This is the nub of the argument for me - guitars don't make shit music, people do ;)

On the one hand, I'm as impassioned a critic of the guitar rock renaissance as is Swears. I still find the whole thing a little bewildering. But equally, in the back of my mind, I'm convinced that sooner or later, someone's going to come along and do something really fucking interesting with Ableton, a wah wah pedal, a 303 AND a Fender Strat (or something). And if we're not too careful, we'll all be too busy being 'progressive' and decrying the use of <insert most hated music instrument/device here> that we'll miss the whole thing.

(I am, I now realise, talking about the Second Coming of Prince. Maybe Rogers Nelson should hurry up and fuck Jamie Lidell and disgorge Jesus Christ himself).

For what it's worth, I think part of the success of 'guitar music' is that it tells stories. And people will (and, indeed, should) always love that shit. And, with the best will in the world, it's not something that dance music was terribly good at (explicitly, at least).

Anyway, this is all most frustrating. This thread, together with Woebot's on the next big thing, are clearly the most interesting of the year, and I've got a billion things I want to say. But I've got to go have a baby now :)

Later...
 

soundslike1981

Well-known member
in an innovative, non-traditional, non-cliched way

It's a valid desire to try to be forward-thinking. But the idea that this inherently means being anti-traditional seems to me to limit a creative endeavour to faddishness and caprice. It's the irony of orthodox modernism--you're destined to keep repeating essentially the same thing, without ever being able to make a virtue of the fact that there's really no such thing as invention, just recombination and alteration. It's a pretense and a falacy that there can be a progressive future without a rooted past. To lump "tradition" and "cliche" together as though one and the same seems short-sighted, to me.

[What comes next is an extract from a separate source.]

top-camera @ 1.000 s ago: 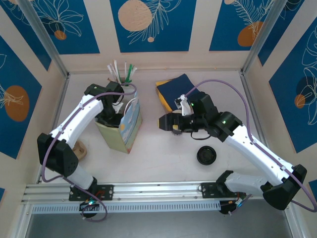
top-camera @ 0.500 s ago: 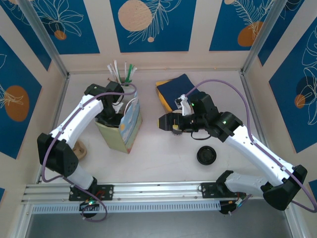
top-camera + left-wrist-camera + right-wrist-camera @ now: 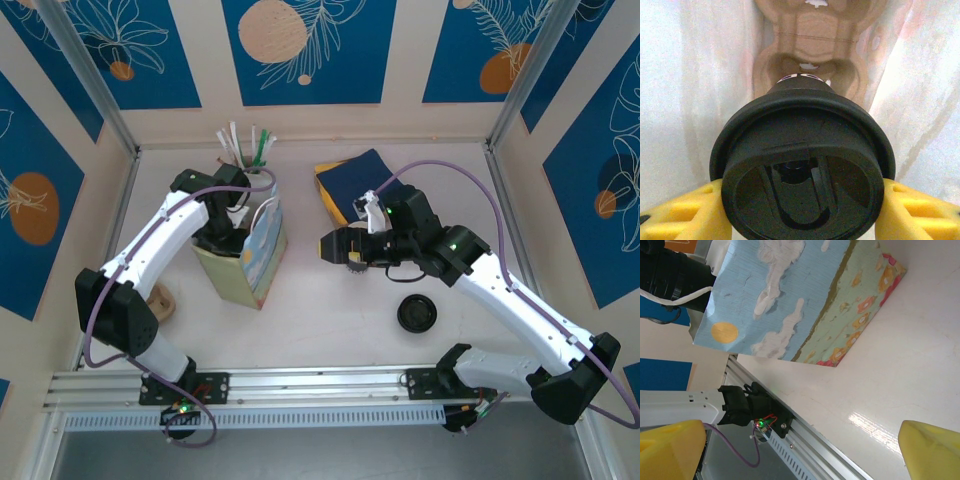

Four-to-the-floor/electronic dance music is now a tradition at least thirty years old. I find it beautiful and moving that a track from 1977 and 2007 will be able to be beatmatched comfortably, without worrying so much what's new or old. I don't think as many people complain that this is nothing but a cliche--admitted or not, it's a tradition, a framework that allows for both commonality and innovation. Are the Antirock-ists/Anti-Rockists out there wishing ferverently for the death of said beat as much as the death of guitars? Or are they often expressing a preference for one particular tradition over another, under the guise of wipe-the-slate-clean futurism?
 

IdleRich

IdleRich
Swears, I would have thought that you would be quite happy for their to be a default style of music that conveniently hoovers up all of the musicians with the least imagination/talent. Do you really think that if it wasn't for guitars Baby Shambles would be making amazingly innovative music in a completely new paradigm? I don't.
 

stelfox

Beast of Burden
This is stupid. There are and have been plenty of great guitar bands. What people are doing with guitars and the rock format (on the whole, nothing really worth talking about) is the problem, not the instrument itself or the genre as a whole. No I do not want to see more Kasabians, Hard Fis, Razorlights, but I would be enormously happy if there were more bands like TV On The Radio. Swears, I think you're forgetting that we have had a period of dance music hegemony, not so terribly long ago, and for the most part, the music was bloody awful and the culture surrounding it even worse. In fact, the shortcomings of "dance music" (what is that precisely?) are directly responsible for the resurgence of rock.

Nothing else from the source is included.